Required action:
Check each line of the data below for the word "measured", then extract the ones that have it.

Dataset excerpt:

--*--

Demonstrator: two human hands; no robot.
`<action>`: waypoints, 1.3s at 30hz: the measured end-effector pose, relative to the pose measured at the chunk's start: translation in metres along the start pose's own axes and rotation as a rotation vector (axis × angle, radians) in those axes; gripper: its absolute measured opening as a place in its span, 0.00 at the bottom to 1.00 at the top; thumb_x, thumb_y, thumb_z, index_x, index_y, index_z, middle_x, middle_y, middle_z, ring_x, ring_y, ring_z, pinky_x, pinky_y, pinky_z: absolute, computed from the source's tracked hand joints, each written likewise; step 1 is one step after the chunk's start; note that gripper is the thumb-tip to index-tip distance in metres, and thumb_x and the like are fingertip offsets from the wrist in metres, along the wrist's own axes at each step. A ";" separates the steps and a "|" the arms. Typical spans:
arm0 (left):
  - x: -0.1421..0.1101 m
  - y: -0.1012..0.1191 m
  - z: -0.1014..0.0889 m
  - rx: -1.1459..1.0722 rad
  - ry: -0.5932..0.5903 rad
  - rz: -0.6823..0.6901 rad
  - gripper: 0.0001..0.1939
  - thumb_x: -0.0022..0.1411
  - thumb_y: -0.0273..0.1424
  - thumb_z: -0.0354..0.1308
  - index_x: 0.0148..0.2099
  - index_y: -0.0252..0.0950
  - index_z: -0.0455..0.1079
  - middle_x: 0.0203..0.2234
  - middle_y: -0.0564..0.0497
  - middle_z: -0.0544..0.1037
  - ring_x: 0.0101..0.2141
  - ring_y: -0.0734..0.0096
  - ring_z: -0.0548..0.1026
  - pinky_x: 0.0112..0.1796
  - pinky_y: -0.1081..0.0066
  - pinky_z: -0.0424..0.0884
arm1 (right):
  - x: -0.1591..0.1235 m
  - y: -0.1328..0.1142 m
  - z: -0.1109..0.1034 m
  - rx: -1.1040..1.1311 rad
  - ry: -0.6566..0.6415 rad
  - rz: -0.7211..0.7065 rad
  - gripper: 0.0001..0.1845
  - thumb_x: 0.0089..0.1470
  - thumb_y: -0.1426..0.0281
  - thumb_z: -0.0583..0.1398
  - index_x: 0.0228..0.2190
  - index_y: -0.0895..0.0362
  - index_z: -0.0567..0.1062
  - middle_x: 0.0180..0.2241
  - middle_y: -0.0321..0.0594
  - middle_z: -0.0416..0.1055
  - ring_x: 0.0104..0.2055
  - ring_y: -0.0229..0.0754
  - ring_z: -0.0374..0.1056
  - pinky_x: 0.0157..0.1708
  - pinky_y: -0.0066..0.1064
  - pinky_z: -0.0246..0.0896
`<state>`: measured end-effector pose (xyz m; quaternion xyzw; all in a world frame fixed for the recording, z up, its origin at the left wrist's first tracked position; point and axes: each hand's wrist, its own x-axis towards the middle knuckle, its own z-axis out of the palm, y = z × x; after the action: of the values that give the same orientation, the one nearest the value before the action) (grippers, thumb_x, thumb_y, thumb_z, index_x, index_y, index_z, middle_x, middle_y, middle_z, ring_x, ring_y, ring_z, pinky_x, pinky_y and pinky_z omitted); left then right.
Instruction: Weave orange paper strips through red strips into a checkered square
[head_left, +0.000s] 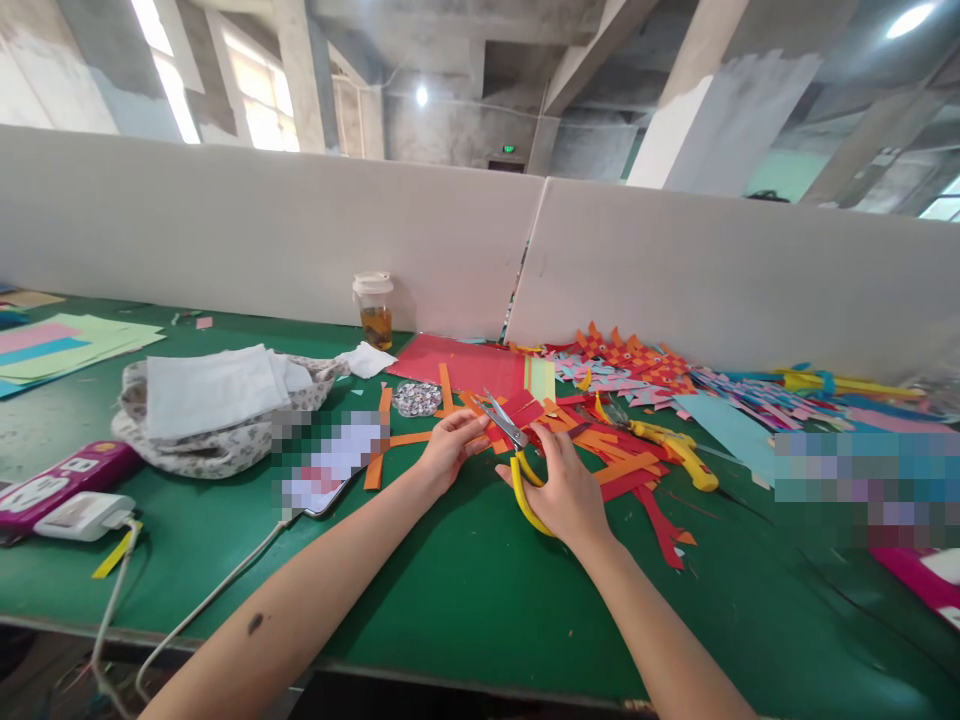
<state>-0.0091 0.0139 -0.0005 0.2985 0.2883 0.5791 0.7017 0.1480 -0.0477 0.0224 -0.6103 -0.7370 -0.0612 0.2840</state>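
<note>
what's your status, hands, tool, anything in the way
Right hand holding yellow-handled metal scissors, blades parted; left hand near tips, grip unclear; orange and red paper strips heaped close by.

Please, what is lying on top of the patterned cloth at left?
A folded white sheet lies on the patterned cloth. It hides part of this cloth; what is beneath the sheet cannot be seen.

The right hand point(570, 490) has its grip around the yellow-handled scissors point(525, 478) above the green counter point(480, 610). The left hand point(454, 450) is near their blades, its fingertips close together; whether they pinch anything is unclear. Orange and red strips point(626, 468) spread beneath and right of the scissors. Left of them lies a phone point(341, 460); farther right, a yellow glue gun point(679, 450); beyond, a red sheet point(465, 362) and a lidded cup point(375, 308).
</note>
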 end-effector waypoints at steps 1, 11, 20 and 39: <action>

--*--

Response for this exercise:
`<action>`: waypoints, 1.3s at 30hz: the measured end-effector pose, relative to the pose measured at the chunk's start: translation in metres along the start pose's own axes and rotation as a rotation vector (axis × angle, radians) in those axes; gripper: its absolute measured opening as a place in its span, 0.00 at the bottom to 1.00 at the top; thumb_x, thumb_y, thumb_z, index_x, index_y, index_z, middle_x, middle_y, middle_z, ring_x, ring_y, ring_z, pinky_x, pinky_y, pinky_z: absolute, computed from the source's tracked hand joints, each written likewise; step 1 is one step after the chunk's start; note that gripper is the thumb-tip to index-tip distance in metres, and thumb_x and the like are fingertip offsets from the wrist in metres, along the wrist's own axes at each step. A ";" separates the steps and a "|" the arms. Typical spans:
`<state>`: measured end-effector pose (xyz m; quaternion xyzw; all in a world frame fixed for the recording, z up, its origin at the left wrist's first tracked position; point and axes: each hand's wrist, its own x-axis towards the middle knuckle, its own z-axis out of the palm, y = z × x; after the action: of the values that give the same orientation, the one nearest the value before the action) (grippers, thumb_x, thumb_y, thumb_z, index_x, index_y, index_z, middle_x, middle_y, middle_z, ring_x, ring_y, ring_z, pinky_x, pinky_y and pinky_z omitted); left then right.

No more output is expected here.